California’s Controversial Online Community College Has a Leader–Can She Do Damage Control?
By Cait Etherington
February 20, 2019
In early February, the California Community Colleges announced that its controversial online community college now has a leader. Heather Hiles, an entrepreneur with substantial leadership experience, will serve as CEO of California Online Community College District. Whether she can lead the new online college away from controversy, however, is yet to be seen.
In January 2018, California Community Colleges announced that a new college was being established to serve students online. In a press release issued at the time of the announcement, the organization explained, “The college will develop short-term credential programs aimed at serving the approximately 2.5 million adults in California with some or no college experience who do not have time to enroll in a traditional community college. The competency-based online college will help these working learners with flexibility offered through on-demand education and training, enabling them to earn college credentials that lead to higher wages.” But not everyone was enthusiastic about the new college’s announcement.
As previously reported on eLearning Inside, leaders of many existing brick-and-mortar community colleges in California argued that Governor Jerry Brown was pushing plans for the new college through without taking their own concerns into account. Among other concerns, many community college leaders and faculty worried that the new college would duplicate programs already being offered and potentially bleed their enrollments, putting some brick-and-mortar institutions at risk.
To make matters worse, Governor Brown has used the new online college’s launch to disparage California’s existing higher education system. In 2018, he even suggested that the state’s colleges and universities might benefit from operating a bit more like a fast-food chain. In Governor Brown’s words, “What I like about Chipotle is the limited menu. You stand in the line, get either brown rice or white rice, black beans or pinto beans. You put a little cheese, a little this, a little that, and you’re out of there.
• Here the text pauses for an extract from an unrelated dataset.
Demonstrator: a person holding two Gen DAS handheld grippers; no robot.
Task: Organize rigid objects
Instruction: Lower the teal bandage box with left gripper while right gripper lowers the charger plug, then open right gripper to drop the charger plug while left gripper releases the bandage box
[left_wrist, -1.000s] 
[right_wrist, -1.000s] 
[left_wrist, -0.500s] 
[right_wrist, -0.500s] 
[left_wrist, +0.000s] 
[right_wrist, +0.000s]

I think that’s a model some of our universities need to follow.” Fortunately, it seems unlikely that Hiles will be prioritizing a Chipotle-style approach to higher education.
Hiles Appointment Promises to Mitigate the Controversy
Hiles will step into her new role at California’s online community college in Fall 2019. According to Inside Higher Education, Hiles was chosen from a candidate pool of more than 20 people, which included a mix of leaders from higher education and the start-up world.
Hiles will bring considerable private-sector leadership experience to this new role. Currently Hiles is CEO and partner at Imminent Equity in San Francisco. She has also served as an advisor at Pivotal Ventures in Seattle. However, Hiles is also no stranger to the education sector. In the past, she’s held leadership roles at Cengage Learning, Pathbrite, Inc., and the Bill & Melinda Gates Foundation.
While Hiles has her work cut out for her, a recent interview with the Chronicle of Higher Education suggests she is up for the job and ready to promote the California’s new online college. “A lot of people realized that you can learn a lot of things on Youtube,” explains Hiles. “So we have to make interfaces that are user-friendly. Most of the public-sector institutions, like community colleges, usually get the worst technology instead of the best, but I want the best software made available for people who don’t usually have access to it. These students need and deserve these tools if they’re going to be thrust in new-economy jobs.”
As for the widespread concerns that the state’s new online college may duplicate or undermine programs already being offered at brick-and-mortar community colleges, Hiles disagrees. As she told the Chronicle of Higher Education, “There’s a huge opportunity for us to share with the other 114 community colleges content curricula that have been impactful, and to make it available to the entire system. There’s a lot of good give-and-get. If I can deliver a platform that they can plug into better, and get acknowledgment and credit for delivering that curricula, there’s going to be more exposure to and usage of community-college content.”